For the data below, restate word for word only the lines from the line containing "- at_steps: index" through the line containing "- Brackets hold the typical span", both ends included.
== Segment start ==
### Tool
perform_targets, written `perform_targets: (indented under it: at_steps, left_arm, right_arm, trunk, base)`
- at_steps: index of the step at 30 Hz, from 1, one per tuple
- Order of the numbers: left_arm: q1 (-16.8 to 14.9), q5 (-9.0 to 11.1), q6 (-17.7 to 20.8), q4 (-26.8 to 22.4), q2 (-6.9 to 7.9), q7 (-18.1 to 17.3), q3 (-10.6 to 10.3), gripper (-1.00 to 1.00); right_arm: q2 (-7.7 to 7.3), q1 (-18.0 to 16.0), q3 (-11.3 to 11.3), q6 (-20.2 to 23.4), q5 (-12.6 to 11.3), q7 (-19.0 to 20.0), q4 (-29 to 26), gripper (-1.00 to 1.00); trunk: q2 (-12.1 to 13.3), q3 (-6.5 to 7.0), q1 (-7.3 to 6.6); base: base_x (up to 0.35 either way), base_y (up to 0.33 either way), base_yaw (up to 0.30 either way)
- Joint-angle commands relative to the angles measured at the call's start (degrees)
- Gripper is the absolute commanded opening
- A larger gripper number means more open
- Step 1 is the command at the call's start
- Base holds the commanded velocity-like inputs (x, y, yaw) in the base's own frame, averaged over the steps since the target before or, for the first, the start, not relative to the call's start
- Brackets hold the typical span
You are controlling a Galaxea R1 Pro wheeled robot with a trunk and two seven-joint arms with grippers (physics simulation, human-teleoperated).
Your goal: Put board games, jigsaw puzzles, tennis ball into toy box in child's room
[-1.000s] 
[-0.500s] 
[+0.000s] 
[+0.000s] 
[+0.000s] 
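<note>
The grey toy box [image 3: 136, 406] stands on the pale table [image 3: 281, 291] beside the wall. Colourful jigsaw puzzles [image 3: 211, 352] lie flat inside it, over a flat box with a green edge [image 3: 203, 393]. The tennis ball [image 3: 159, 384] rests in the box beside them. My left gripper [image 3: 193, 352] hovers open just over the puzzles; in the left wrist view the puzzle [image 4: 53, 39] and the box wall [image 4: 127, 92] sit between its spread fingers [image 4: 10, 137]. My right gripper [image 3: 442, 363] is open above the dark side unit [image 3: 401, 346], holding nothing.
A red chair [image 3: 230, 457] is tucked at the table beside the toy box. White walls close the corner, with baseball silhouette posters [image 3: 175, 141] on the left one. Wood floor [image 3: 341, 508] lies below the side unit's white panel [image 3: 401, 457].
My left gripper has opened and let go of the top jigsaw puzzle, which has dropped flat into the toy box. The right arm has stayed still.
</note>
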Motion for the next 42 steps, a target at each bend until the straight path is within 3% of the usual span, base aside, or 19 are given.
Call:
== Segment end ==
Response:
- at_steps: index of the step at 30 Hz, from 1, one per tuple
- Order of the numbers: left_arm: q1 (-16.8 to 14.9), q5 (-9.0 to 11.1), q6 (-17.7 to 20.8), q4 (-26.8 to 22.4), q2 (-6.9 to 7.9), q7 (-18.1 to 17.3), q3 (-10.6 to 10.3), gripper (-1.00 to 1.00); right_arm: q2 (-7.7 to 7.3), q1 (-18.0 to 16.0), q3 (-11.3 to 11.3), q6 (-20.2 to 23.4), q5 (-12.6 to 11.3), q7 (-19.0 to 20.0), q4 (-29 to 26), gripper (-1.00 to 1.00); trunk: q2 (-12.1 to 13.3), q3 (-6.5 to 7.0), q1 (-7.3 to 6.6); base: base_x (up to 0.35 either way), base_y (up to 0.33 either way), base_yaw (up to 0.30 either way)
- Joint-angle commands relative to the angles measured at the call's start (degrees)
- Gripper is the absolute commanded opening
- A larger gripper number means more open
- Step 1 is the command at the call's start
- Base holds the commanded velocity-like inputs (x, y, yaw) in the base's own frame, averaged over the steps since the target before or, for the first, the start, not relative to the call's start
- Brackets hold the typical span

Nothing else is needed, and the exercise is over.